Lo que para muchos era un lugar olvidado, para otros se ha convertido en una oportunidad única. Un empresario estadounidense ha decidido apostar fuerte por la España rural comprando un pueblo entero abandonado. Lo que parecía una idea arriesgada empieza a transformarse en un proyecto turístico con gran potencial.

Y es que esta historia no habla solo de inversión, sino de tener visión. En plena lucha contra la despoblación, iniciativas como esta demuestran que hay alternativas reales para revitalizar zonas que llevan décadas en el olvido.

De pueblo fantasma a destino turístico

El protagonista es Jason Lee Beckwith, quien adquirió el pueblo de Salto de Castro por 310.000 euros. Este enclave, situado cerca de la frontera con Portugal, fue construido entre los años 40 y 50 por Iberdrola para alojar a trabajadores de una presa hidroeléctrica.

Salto de Castro. Foto: Wikimedia
Salto de Castro. Foto: Wikimedia

Durante décadas tuvo vida, pero quedó completamente abandonado en 1989. Desde entonces, el deterioro fue evidente: casas en ruinas, edificios sin uso y un entorno olvidado. Sin embargo, su estructura seguía intacta, con 44 viviendas, iglesia, escuela, bar, piscinas y otras instalaciones. La realidad es que, al descubrirlo por internet, Beckwith vio algo que otros no habían visto. Según ha explicado, visitar el lugar fue un punto de inflexión personal que le llevó a apostar por su transformación.

Un proyecto ambicioso con impacto local

El objetivo pasa por convertir este antiguo pueblo en un destino vacacional. El plan incluye villas, apartamentos, un albergue con capacidad para más de 180 personas y servicios como restaurante, bar o instalaciones deportivas. Además, se quiere dar un nuevo uso a los espacios existentes. La iglesia, por ejemplo, se transformará en un centro multicultural, mientras que el entorno se adaptará para actividades turísticas y eventos.

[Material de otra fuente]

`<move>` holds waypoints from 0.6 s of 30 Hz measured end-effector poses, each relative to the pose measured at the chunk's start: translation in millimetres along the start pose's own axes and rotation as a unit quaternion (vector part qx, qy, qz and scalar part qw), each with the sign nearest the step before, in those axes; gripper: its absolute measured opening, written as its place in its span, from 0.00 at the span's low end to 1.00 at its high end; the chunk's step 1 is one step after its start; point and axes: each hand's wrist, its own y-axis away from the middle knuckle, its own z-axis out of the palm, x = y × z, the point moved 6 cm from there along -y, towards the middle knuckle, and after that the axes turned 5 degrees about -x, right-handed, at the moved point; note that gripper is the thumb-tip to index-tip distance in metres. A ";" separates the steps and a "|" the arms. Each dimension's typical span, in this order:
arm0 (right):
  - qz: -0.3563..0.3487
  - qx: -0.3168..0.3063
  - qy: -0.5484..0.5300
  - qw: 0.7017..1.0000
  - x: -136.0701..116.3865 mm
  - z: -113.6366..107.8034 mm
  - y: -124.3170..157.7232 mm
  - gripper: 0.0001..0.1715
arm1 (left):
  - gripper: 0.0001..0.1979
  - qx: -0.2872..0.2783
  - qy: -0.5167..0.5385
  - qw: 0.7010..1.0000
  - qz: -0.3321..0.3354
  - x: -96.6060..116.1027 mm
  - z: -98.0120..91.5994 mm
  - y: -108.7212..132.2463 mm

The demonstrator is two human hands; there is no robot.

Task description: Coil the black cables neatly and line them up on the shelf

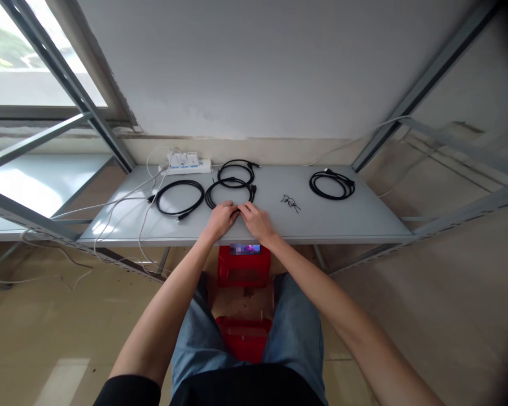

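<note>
Left hand and right hand close narrowly on the near loop of a loosely coiled black cable.

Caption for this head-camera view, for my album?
Left hand and right hand touch a coiled black cable on a metal shelf.

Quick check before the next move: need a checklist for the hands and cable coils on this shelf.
1. Left hand and right hand both at the middle black cable coil: ok.
2. Grip closed on the cable: cannot tell, the fingers hide it.
3. Rear black cable coil separate from the middle coil: not ok, they appear to touch.
4. Left black cable coil separate from the middle coil: ok, a narrow gap shows.
5. Eyeglasses apart from the right hand: ok.
</note>
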 end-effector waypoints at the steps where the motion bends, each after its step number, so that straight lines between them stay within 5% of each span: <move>1: -0.001 0.002 -0.001 1.000 0.2 0.5 0.1 0.20 | 0.16 0.001 0.001 1.000 0.000 0.3 -0.3 0.2; 18: 0.023 -0.003 0.020 1.000 -6.3 -5.6 -2.0 0.19 | 0.15 0.014 0.012 1.000 0.006 -1.8 2.2 -0.9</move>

Uno de los puntos más llamativos del proyecto es la apuesta por el turismo enológico, con la creación de un viñedo y una bodega propia. La idea es atraer visitantes con experiencias que combinen naturaleza, gastronomía y cultura. La realidad es que este tipo de iniciativas no solo buscan rentabilidad. También tienen un impacto directo en la zona, con la previsión de generar decenas de empleos y atraer inversión. Así pues, lo que comenzó como la compra de un pueblo abandonado se está convirtiendo en un ejemplo de cómo reinventar espacios olvidados. Un proyecto que, si cumple sus previsiones, podría abrir la puerta a nuevas oportunidades en la España rural.